* _What you are asked to do_:
Collect all lines below with the string "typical".

───── Recorded information

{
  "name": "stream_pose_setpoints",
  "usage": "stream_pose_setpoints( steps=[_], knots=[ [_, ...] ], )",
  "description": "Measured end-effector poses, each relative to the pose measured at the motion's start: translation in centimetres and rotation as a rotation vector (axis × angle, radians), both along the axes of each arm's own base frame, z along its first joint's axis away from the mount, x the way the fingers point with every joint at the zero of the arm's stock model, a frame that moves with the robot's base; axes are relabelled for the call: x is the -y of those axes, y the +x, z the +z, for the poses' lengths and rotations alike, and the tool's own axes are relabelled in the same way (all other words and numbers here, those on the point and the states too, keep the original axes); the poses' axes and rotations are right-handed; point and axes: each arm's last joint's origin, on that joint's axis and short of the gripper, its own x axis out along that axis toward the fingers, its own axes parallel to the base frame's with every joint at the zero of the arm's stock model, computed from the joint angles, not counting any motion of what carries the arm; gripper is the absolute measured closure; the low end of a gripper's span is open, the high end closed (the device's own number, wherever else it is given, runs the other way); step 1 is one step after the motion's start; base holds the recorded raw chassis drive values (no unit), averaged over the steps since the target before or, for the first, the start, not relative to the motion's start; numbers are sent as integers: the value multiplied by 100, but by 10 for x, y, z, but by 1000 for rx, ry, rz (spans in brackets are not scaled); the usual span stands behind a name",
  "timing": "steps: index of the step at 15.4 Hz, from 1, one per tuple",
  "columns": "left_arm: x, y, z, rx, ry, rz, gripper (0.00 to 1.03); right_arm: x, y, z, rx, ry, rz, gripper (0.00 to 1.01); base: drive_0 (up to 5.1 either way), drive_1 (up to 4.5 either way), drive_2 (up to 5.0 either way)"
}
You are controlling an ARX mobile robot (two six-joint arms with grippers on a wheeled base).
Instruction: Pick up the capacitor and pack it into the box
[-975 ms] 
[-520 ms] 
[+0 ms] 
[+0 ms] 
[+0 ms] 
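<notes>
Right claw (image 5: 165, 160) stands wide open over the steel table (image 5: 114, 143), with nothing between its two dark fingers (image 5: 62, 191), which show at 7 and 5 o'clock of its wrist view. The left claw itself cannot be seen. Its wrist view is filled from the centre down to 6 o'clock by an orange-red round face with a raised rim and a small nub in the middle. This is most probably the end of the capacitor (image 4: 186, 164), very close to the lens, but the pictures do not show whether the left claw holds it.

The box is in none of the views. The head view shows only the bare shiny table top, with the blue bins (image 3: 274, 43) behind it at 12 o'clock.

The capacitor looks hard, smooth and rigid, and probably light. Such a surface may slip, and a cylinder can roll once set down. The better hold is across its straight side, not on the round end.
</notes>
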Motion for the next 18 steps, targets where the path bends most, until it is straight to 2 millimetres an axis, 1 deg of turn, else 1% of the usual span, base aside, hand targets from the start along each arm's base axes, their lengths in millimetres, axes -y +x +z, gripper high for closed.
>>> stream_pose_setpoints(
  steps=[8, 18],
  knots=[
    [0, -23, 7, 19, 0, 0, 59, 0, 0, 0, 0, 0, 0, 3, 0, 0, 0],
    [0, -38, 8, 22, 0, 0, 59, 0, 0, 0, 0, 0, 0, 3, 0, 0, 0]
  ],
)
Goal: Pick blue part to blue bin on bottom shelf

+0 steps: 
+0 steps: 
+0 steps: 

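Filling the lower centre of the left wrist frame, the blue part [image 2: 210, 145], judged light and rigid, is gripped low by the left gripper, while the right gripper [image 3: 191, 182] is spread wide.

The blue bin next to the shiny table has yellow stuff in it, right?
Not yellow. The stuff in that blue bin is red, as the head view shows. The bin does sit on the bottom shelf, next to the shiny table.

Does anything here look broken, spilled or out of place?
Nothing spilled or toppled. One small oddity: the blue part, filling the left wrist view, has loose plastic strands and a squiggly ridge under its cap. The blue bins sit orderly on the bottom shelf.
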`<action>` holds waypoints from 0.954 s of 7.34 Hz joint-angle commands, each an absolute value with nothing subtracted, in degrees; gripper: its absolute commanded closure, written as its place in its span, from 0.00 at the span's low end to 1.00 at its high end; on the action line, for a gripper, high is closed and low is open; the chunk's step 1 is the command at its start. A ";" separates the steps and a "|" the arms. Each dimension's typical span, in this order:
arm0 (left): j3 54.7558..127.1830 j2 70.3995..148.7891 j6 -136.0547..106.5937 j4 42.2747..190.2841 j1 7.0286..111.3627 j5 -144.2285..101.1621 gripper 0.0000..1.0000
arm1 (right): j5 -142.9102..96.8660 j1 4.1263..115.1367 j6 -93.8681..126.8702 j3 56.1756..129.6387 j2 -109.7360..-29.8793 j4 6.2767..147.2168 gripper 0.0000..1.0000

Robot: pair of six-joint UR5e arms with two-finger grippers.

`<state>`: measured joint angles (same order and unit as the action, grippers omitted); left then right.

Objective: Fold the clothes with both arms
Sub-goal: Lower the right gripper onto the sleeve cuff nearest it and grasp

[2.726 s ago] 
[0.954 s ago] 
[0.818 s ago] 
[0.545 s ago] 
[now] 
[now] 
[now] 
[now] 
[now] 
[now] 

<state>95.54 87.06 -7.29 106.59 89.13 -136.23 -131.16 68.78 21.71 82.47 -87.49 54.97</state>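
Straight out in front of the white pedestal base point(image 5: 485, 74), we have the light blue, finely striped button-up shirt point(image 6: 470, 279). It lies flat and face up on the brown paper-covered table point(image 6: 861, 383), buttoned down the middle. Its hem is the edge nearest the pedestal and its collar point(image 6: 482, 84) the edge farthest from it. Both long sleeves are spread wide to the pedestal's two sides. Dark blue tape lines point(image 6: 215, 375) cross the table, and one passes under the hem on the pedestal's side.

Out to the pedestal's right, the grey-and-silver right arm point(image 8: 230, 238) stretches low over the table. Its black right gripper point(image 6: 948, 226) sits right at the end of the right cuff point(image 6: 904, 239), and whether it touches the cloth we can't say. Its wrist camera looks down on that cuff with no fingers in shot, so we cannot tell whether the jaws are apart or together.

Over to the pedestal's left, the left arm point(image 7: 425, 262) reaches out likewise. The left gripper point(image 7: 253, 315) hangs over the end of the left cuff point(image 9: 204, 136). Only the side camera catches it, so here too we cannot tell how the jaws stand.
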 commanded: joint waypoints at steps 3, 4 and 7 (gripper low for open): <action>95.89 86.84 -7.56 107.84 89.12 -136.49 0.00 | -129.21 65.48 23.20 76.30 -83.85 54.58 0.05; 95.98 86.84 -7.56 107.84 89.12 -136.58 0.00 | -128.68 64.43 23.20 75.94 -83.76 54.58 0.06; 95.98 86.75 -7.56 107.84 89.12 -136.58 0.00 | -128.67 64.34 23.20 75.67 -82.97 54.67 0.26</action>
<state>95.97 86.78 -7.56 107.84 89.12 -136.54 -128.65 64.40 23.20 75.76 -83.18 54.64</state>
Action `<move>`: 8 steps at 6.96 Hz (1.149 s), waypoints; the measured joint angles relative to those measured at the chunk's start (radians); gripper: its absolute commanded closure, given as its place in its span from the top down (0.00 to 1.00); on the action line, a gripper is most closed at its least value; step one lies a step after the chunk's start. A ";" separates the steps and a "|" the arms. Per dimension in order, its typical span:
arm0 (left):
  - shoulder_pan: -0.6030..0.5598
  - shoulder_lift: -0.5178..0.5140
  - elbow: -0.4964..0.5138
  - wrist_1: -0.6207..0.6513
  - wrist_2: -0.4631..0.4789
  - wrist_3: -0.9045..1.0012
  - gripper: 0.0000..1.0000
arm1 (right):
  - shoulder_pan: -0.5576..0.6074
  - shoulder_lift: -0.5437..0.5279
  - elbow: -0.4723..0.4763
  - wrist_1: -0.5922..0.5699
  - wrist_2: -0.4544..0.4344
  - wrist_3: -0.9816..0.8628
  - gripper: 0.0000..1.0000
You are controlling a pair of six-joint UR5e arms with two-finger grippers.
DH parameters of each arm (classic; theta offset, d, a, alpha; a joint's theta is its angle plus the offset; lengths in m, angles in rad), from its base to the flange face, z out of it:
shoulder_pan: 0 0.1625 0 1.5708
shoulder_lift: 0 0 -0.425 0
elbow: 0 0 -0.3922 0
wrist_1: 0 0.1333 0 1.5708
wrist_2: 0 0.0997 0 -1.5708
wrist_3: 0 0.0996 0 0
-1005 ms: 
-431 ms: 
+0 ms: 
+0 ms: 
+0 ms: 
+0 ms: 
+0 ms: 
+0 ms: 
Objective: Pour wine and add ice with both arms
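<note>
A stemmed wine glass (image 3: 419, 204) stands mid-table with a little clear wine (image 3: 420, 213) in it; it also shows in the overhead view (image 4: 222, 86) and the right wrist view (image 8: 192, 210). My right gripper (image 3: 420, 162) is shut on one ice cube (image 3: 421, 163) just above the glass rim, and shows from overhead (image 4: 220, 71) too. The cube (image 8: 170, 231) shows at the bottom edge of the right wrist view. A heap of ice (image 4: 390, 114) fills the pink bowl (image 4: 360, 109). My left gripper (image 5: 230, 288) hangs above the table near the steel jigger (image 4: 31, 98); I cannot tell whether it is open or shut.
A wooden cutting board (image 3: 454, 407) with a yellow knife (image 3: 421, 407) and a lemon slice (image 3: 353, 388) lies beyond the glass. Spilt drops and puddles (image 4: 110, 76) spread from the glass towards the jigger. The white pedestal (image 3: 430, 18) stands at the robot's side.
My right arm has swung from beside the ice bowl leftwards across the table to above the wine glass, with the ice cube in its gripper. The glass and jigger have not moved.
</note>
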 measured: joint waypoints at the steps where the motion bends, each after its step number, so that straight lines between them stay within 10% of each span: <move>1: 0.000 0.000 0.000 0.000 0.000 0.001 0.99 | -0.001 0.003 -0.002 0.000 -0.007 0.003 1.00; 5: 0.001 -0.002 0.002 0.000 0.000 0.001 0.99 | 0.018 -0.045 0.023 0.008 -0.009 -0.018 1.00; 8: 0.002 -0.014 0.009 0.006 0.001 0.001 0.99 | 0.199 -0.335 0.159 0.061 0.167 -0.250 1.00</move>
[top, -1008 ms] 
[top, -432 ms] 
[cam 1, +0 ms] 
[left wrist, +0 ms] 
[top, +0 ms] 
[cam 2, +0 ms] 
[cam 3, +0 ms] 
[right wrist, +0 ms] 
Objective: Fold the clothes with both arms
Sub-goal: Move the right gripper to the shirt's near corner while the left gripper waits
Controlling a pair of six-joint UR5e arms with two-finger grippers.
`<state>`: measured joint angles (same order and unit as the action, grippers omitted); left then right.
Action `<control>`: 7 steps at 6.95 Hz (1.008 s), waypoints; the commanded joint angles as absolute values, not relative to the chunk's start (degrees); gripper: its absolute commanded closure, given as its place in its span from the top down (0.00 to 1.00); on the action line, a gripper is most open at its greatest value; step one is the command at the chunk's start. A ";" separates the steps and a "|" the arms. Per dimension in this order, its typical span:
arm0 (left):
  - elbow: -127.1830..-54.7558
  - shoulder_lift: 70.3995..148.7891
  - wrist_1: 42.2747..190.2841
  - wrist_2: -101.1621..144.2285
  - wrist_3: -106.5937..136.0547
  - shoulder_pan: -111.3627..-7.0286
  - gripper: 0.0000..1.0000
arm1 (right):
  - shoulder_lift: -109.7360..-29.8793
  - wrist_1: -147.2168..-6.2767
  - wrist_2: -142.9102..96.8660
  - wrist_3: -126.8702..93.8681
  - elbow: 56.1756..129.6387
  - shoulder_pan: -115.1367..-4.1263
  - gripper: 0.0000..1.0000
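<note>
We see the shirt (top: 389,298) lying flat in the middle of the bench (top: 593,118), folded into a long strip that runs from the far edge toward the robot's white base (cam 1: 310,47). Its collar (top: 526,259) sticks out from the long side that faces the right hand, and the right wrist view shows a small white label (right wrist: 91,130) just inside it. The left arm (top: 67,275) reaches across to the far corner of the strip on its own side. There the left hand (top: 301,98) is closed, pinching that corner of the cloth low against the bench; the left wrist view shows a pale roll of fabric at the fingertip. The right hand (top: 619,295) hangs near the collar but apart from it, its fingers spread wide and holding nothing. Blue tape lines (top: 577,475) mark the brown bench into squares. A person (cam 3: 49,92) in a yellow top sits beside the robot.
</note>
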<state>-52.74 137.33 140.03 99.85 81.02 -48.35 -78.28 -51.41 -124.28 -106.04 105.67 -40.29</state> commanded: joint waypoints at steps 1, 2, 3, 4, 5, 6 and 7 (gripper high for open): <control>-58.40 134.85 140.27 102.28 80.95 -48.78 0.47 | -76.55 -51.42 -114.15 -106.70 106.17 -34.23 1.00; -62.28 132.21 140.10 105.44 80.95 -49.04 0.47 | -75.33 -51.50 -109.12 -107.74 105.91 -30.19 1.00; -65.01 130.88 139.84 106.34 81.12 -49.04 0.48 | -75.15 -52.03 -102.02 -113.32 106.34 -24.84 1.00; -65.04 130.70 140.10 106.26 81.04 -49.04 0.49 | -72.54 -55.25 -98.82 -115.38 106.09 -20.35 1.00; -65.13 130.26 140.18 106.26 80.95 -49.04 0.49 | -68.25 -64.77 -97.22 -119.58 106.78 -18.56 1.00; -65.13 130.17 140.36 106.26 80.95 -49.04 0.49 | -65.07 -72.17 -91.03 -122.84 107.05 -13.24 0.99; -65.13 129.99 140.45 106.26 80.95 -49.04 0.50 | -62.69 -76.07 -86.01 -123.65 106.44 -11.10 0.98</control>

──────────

* _Written response_:
`<action>` holds waypoints from 0.954 s of 7.34 Hz joint-angle commands, each an absolute value with nothing subtracted, in degrees; gripper: its absolute commanded closure, written as its place in its span, from 0.00 at the span's low end to 1.00 at its high end; on the action line, for a gripper, high is closed and low is open; the chunk's step 1 is the command at its start. A ";" separates the steps and a "|" the arms. Each dimension's typical span, in this order:
Action `<move>`: 8 steps at 6.96 Hz (1.149 s), waypoints; the measured joint angles relative to those measured at the chunk's start (radians); gripper: its absolute commanded closure, given as its place in its span from the top down (0.00 to 1.00); on the action line, a gripper is most closed at its least value; step one lies a step after the chunk's start. A ";" separates the steps and a "|" the arms. Per dimension in order, its typical span:
Action `<control>`: 7 steps at 6.95 Hz (1.008 s), waypoints; the commanded joint angles as absolute values, not relative to the chunk's start (degrees); gripper: its absolute commanded closure, given as its place in its span from the top down (0.00 to 1.00); on the action line, a gripper is most open at its greatest value; step one is the command at the chunk's start. A ";" separates the steps and a "|" the arms. Per dimension in this order, its typical span:

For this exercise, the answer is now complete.